Can you freeze Eton Mess?

Yes, you can freeze Eton Mess! Make sure you store the Eton Mess in an air-tight container before placing in the freezer. You can freeze for up to 1 month.

However, you must be very careful when defrosting Eton Mess as you do not want the dessert to absorb any moisture as this will soften the outside the meringue, ruining it’s delicious crispness! To thaw or defrost the pudding, remove from the air-tight container and put it onto a wire rack. It shouldn’t take more than one hour to completely thaw and should be consumed immediately after!

How long does Eton mess keep in the fridge?

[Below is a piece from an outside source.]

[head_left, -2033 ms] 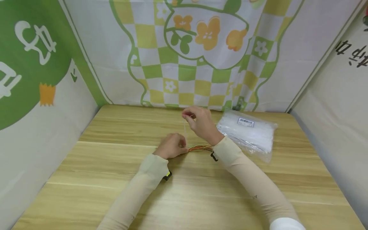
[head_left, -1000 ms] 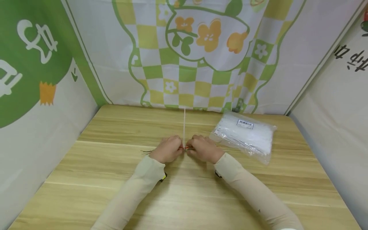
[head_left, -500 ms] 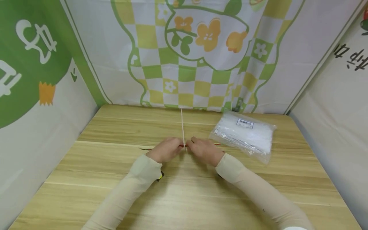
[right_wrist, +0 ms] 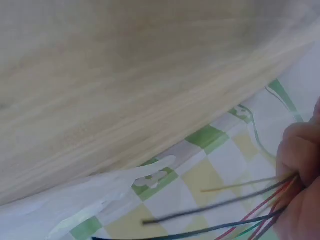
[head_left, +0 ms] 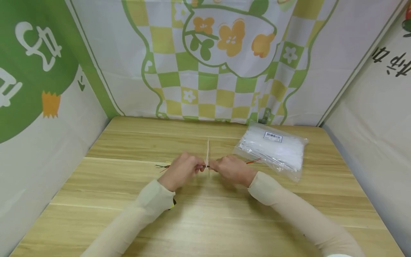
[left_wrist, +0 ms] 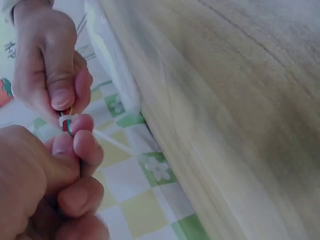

Although Eton Mess is best served immediately after assembling, we recommend storing the dessert in the fridge for up to 2 days. After the second day, the meringue will start to soften and the fresh strawberries will start to go squishy and unpleasant.

How far in advance can you make Eton Mess?

You can certainly make a Eton Mess in advance! For example, the cream can be whipped an hour earlier and stored in the fridge. Additionally, if you made your own strawberry sauce or coulis instead of store bought, then making the sauce from scratch can be made up to two days in advance, ensuring it’s covered in the fridge!

What is the difference between Eton Mess and Pavlova?

Although both puddings have a meringue base, whipped cream and topped with fruits or a sweet sauce, the main difference between an Eton Mess and pavlova is how they are presented. Eton Mess is assembled in a way that resembles a ‘mess‘ (pun intended!). It has broken pieces of meringue, folded up or mixed altogether before being presented in a glass. In contrast, a pavlova is an unbroken meringue, topped gently with whipped cream and fresh fruits.

What is the origin of the Pavlova?

The meringue-based dessert originates from either Australia or New Zealand in the early 20th century, with the two countries still debating to this day where it’s true origin came from. The name ‘pavlova’ derives from the Russian ballet dancer Anna Pavlova, who toured in Australia in the 1920s, in which the country is believed to have celebrated her through patisserie. However, Helen Leach of the University of Otago revealed a paper stating the a recipe for pavlova appeared in New Zealand in 1929.